EXERCISE BRIEF
The response should consist of the data below, copied exactly, with no pictures in it.
----- COLLECTED DATA
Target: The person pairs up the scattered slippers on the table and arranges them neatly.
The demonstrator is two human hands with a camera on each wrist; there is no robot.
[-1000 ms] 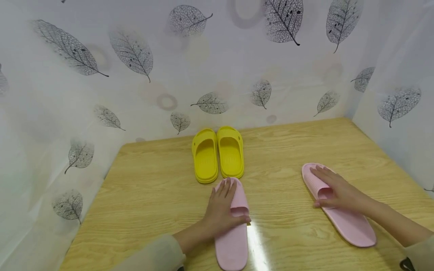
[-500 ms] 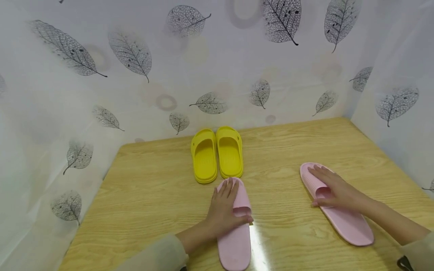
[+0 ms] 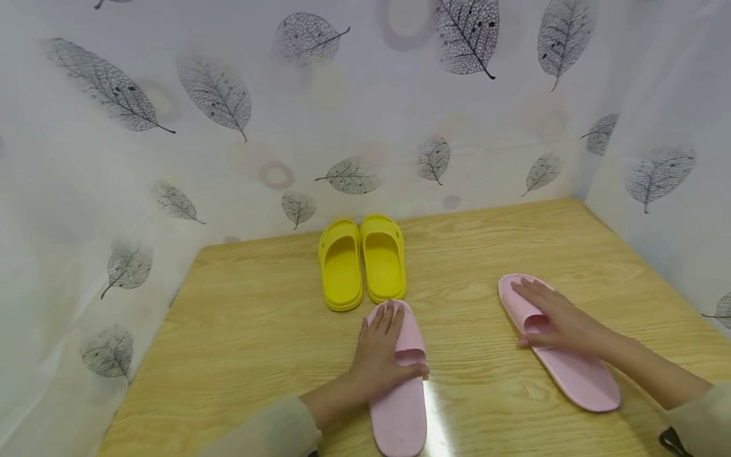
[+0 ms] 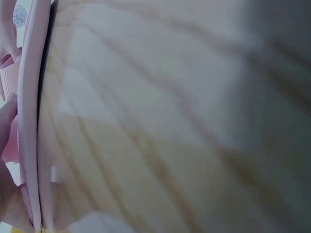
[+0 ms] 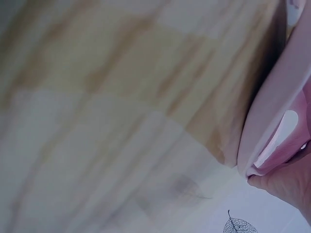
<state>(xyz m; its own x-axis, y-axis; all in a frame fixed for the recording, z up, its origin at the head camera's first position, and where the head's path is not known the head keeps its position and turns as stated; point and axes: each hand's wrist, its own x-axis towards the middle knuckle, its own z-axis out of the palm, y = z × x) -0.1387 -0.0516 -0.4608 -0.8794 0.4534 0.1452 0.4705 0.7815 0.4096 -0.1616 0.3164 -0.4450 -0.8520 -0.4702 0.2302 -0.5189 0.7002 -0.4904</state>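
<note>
In the head view two pink slippers lie toe-away on the wooden tabletop. My left hand (image 3: pixel 377 362) rests on the left pink slipper (image 3: pixel 400 419), its fingers stretched over the strap and the thumb reaching across to the right edge. Over the right pink slipper (image 3: pixel 582 381) lies my right hand (image 3: pixel 562 324), fingers extended along the strap, thumb at the left edge. That slipper slants, toe to the left. Each wrist view catches a slipper's side close up: the left slipper's pink sole (image 4: pixel 30 97) and the right slipper's pink edge (image 5: pixel 272 92).
A yellow pair of slippers, the left one (image 3: pixel 341 279) beside the right one (image 3: pixel 384 273), stands by the back wall, heels close to the left pink slipper's toe. White leaf-printed sheeting (image 3: pixel 365 95) surrounds the wooden tabletop (image 3: pixel 257 330) at the back and sides.
The left pink slipper has slid slightly right under my left hand, relative to the yellow pair. The right one has shifted a little left with my right hand. The head view has turned slightly.
</note>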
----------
ANSWER BOX
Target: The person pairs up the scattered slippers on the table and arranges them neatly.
The demonstrator is two human hands with a camera on each wrist; there is no robot.
[-1000 ms] 
[-500 ms] 
[+0 ms] 
[+0 ms] 
[+0 ms] 
<state>(xyz m; its own x-axis, y-axis; all in a frame fixed for the recording, z up, its origin at the head camera's first position, and where the head's path is not known the head keeps its position and turns as stated; point and axes: each hand's wrist, its own x-axis towards the middle knuckle, its own z-axis out of the palm, y = z × x) -0.1387 -0.0516 -0.4608 -0.8794 0.4534 0.1452 0.4705 0.7815 0.4096 -0.1616 0.3164 -0.4450 -0.8520 -0.4702 0.2302 -0.5189 0.7002 -0.4904</state>
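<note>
In the head view two pink slippers lie toe-away on the wooden tabletop. My left hand (image 3: pixel 377 362) rests on the left pink slipper (image 3: pixel 400 419), its fingers stretched over the strap and the thumb reaching across to the right edge. Over the right pink slipper (image 3: pixel 582 381) lies my right hand (image 3: pixel 562 324), fingers extended along the strap, thumb at the left edge. That slipper slants, toe to the left. Each wrist view catches a slipper's side close up: the left slipper's pink sole (image 4: pixel 30 97) and the right slipper's pink edge (image 5: pixel 272 92).
A yellow pair of slippers, the left one (image 3: pixel 341 279) beside the right one (image 3: pixel 384 273), stands by the back wall, heels close to the left pink slipper's toe. White leaf-printed sheeting (image 3: pixel 365 95) surrounds the wooden tabletop (image 3: pixel 257 330) at the back and sides.
The left pink slipper has slid slightly right under my left hand, relative to the yellow pair. The right one has shifted a little left with my right hand. The head view has turned slightly.
</note>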

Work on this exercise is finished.